**TASK TO COMPLETE**
Show, from the entries below, every line in which "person" appears.
=== Section Start ===
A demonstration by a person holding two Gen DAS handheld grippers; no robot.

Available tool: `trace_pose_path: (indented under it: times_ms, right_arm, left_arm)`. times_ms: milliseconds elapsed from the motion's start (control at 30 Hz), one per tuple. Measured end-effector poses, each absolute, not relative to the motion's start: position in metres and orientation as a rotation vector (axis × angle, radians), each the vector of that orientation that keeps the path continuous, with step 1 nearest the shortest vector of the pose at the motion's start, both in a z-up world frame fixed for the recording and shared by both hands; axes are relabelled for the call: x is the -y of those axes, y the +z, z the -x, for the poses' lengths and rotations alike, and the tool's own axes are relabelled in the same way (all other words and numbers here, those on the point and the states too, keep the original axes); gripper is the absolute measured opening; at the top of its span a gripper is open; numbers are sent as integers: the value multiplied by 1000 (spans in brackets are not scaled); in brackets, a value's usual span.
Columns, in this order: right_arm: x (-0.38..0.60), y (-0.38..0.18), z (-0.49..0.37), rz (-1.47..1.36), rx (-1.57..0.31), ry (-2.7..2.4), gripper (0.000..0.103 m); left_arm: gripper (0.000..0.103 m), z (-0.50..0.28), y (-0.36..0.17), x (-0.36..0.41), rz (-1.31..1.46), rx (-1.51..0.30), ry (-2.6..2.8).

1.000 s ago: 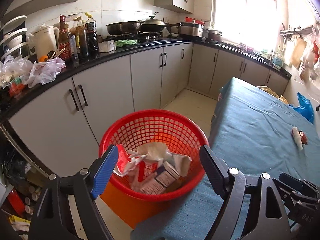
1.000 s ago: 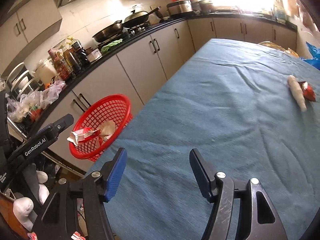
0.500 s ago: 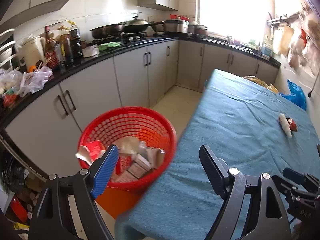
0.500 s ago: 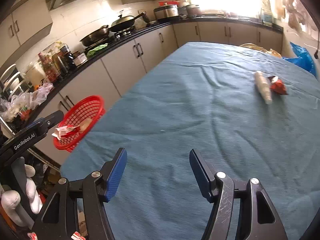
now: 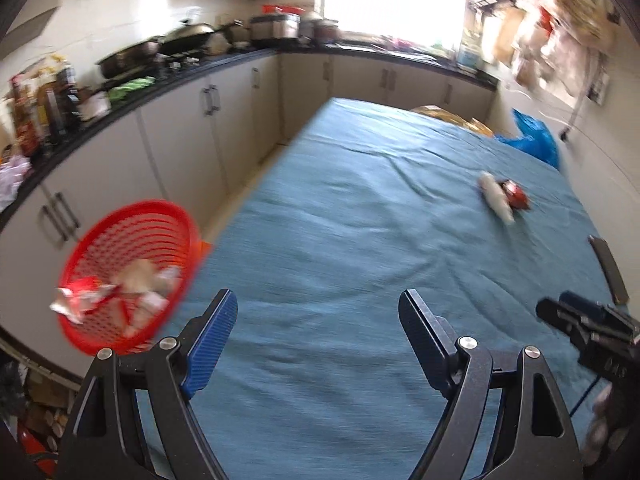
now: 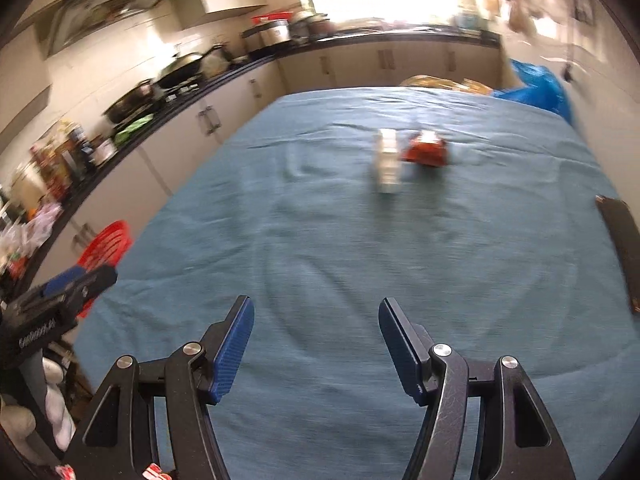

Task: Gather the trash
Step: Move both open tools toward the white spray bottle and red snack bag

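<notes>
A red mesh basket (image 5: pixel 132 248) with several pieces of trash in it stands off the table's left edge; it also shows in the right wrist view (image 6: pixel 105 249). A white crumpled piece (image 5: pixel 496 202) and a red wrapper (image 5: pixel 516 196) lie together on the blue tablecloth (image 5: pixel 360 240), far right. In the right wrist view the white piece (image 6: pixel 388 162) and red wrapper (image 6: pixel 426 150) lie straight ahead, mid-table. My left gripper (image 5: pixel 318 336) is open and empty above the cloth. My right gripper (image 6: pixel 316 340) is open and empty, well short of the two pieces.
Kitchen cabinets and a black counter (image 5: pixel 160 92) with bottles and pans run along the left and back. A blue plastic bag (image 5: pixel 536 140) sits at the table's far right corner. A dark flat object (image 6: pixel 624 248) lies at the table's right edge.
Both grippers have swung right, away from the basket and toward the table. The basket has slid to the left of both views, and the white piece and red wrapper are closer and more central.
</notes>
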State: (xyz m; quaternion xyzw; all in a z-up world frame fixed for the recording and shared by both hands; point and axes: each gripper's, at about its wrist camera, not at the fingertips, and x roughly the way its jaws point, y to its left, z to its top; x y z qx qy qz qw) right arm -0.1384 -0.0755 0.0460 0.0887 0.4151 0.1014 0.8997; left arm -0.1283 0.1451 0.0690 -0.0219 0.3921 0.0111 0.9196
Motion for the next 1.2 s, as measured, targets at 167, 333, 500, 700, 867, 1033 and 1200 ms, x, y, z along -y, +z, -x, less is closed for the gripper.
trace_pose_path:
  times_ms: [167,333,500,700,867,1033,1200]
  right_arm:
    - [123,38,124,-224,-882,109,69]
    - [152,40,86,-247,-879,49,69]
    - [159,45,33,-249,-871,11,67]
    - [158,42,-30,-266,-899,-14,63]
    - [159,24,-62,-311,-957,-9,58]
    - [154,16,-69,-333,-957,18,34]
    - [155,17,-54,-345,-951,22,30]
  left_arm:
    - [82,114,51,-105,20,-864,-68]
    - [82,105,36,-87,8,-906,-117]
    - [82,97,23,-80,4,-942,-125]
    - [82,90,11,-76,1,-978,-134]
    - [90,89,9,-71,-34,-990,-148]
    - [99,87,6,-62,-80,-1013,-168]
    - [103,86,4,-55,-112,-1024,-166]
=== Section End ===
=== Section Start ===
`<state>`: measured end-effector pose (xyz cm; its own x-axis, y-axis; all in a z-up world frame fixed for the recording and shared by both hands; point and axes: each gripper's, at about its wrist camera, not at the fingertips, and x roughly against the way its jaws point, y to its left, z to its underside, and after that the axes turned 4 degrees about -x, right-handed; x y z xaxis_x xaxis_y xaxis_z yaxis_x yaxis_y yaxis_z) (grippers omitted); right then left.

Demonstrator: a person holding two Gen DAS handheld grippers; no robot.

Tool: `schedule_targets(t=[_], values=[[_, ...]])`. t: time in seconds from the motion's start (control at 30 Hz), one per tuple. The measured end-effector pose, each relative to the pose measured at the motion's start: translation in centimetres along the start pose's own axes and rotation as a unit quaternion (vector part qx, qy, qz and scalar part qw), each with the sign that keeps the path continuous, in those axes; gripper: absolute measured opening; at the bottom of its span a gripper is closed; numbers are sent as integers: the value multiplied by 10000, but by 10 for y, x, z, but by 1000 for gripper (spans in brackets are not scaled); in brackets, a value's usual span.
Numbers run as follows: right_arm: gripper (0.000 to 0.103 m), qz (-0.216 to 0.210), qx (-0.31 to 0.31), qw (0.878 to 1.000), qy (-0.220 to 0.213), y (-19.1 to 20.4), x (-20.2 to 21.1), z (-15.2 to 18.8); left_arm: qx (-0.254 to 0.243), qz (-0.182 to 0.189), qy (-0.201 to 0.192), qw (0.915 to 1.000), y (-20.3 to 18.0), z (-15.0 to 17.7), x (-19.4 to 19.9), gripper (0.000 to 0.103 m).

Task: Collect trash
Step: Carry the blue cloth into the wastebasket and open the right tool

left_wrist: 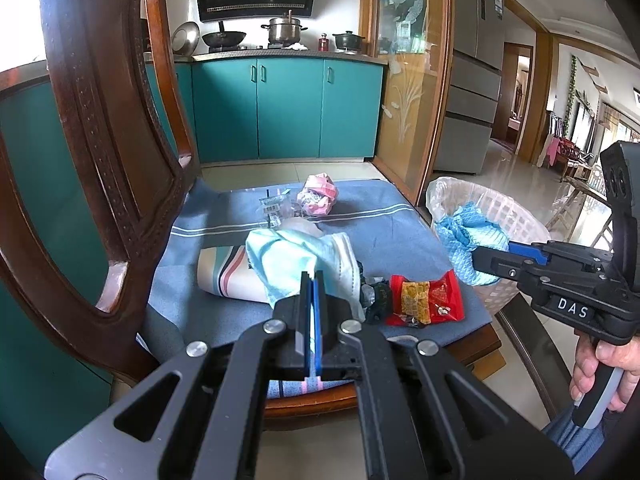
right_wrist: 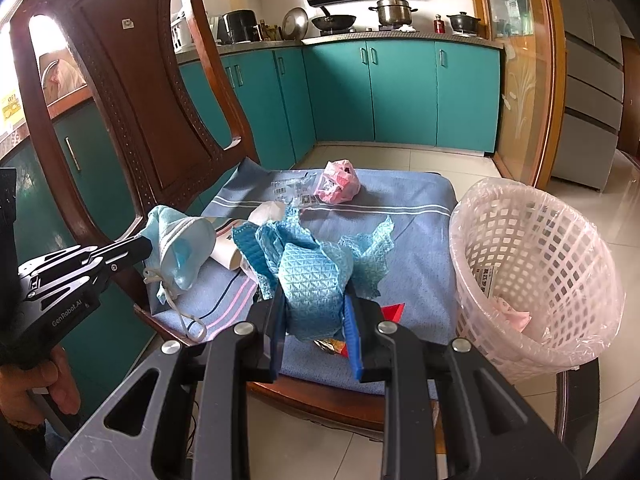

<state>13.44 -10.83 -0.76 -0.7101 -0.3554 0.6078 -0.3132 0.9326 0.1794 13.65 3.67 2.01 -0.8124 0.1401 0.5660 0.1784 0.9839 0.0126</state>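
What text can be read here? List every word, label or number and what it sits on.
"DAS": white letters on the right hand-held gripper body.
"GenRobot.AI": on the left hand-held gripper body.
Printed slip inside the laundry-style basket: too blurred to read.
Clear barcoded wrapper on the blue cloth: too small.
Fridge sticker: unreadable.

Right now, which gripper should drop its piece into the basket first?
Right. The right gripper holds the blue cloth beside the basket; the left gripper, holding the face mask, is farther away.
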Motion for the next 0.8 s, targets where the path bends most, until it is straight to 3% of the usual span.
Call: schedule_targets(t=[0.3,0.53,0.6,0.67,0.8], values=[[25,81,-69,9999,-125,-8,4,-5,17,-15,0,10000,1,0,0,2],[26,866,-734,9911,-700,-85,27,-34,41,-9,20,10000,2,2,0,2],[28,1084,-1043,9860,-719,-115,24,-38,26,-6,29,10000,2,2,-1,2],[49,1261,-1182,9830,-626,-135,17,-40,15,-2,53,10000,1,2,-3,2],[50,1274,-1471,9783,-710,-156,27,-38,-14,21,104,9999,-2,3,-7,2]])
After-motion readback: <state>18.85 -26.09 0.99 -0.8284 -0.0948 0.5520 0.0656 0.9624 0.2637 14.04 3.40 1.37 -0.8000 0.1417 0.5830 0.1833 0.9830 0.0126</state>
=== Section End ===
**ANSWER TO THIS TASK**
A demonstration by a person holding two Gen DAS handheld grippers; no robot.
Demonstrator: a person holding two Gen DAS handheld grippers; no robot.

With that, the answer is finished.